L’inconnue des restrictions budgétaires
On le voit, ce forum peut représenter un formidable coup d’accélérateur pour notre économie. Paraphrasant la phrase d’Amstrong posant le pied pour la première fois sur la lune, Didier Robert a osé une image : « Ce sont deux jours pour l’Europe, mais un grand jour pour les RUP« . Et de conclure en affirmant que certes, « le combat n’est pas gagné, mais nous sommes à un moment clé. Si l’Europe accepte d’accompagner davantage ses territoires les plus fragiles« , alors le plus grand espoir est permis.

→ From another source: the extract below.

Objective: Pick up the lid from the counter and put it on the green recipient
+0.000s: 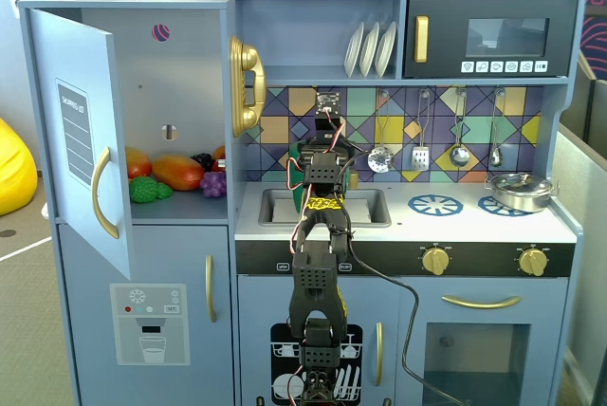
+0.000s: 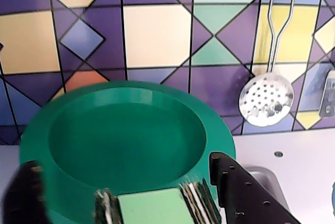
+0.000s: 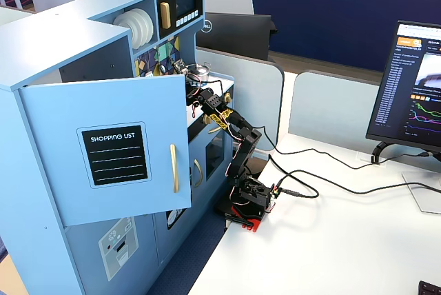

On ne connaitra la réponse de la commission européenne qu’en décembre mais déjà jeudi, le discours du président Jean-Claude Juncker devrait permettre de tâter le pouls des intentions des responsables de la Commission. Et notamment de savoir si les restrictions budgétaires prévisibles suite au départ de la Grande Bretagne ne vont pas venir doucher les beaux espoirs de la délégation réunionnaise.